#### Task description
Copy out all of the data below exactly, so that no word differs from the original.

#### Supplied material

──────

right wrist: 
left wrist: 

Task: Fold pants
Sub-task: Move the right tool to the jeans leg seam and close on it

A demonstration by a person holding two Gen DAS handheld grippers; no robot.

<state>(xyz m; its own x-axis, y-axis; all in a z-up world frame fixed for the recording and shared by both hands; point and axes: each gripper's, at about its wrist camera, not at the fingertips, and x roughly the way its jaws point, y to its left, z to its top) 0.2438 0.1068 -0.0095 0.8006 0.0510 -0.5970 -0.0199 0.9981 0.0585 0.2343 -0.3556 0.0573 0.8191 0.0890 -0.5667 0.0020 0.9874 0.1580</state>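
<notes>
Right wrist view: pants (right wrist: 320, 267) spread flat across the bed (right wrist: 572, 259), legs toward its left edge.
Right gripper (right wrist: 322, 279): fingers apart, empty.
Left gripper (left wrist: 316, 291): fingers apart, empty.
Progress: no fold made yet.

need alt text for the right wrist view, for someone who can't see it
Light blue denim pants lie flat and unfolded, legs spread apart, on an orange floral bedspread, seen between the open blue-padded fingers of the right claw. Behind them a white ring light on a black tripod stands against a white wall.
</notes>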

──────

#### Expected answer
right wrist: 
left wrist: 

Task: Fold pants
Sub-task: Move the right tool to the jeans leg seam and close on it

A demonstration by a person holding two Gen DAS handheld grippers; no robot.

<state>(xyz m; its own x-axis, y-axis; all in a z-up world frame fixed for the recording and shared by both hands; point and axes: each gripper's, at about its wrist camera, not at the fingertips, and x roughly the way its jaws point, y to its left, z to its top) 0.2438 0.1068 -0.0095 0.8006 0.0510 -0.5970 -0.0199 0.9981 0.0585 0.2343 -0.3556 0.0573 0.8191 0.0890 -0.5667 0.0020 0.9874 0.1580</state>
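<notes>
Right wrist view: pants (right wrist: 320, 267) spread flat across the bed (right wrist: 572, 259), legs toward its left edge.
Right gripper (right wrist: 322, 279): fingers apart, empty.
Left gripper (left wrist: 316, 291): fingers apart, empty.
Progress: no fold made yet.

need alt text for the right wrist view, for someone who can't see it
Light blue denim pants lie flat and unfolded, legs spread apart, on an orange floral bedspread, seen between the open blue-padded fingers of the right claw. Behind them a white ring light on a black tripod stands against a white wall.
</notes>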

Nothing further is required of this output.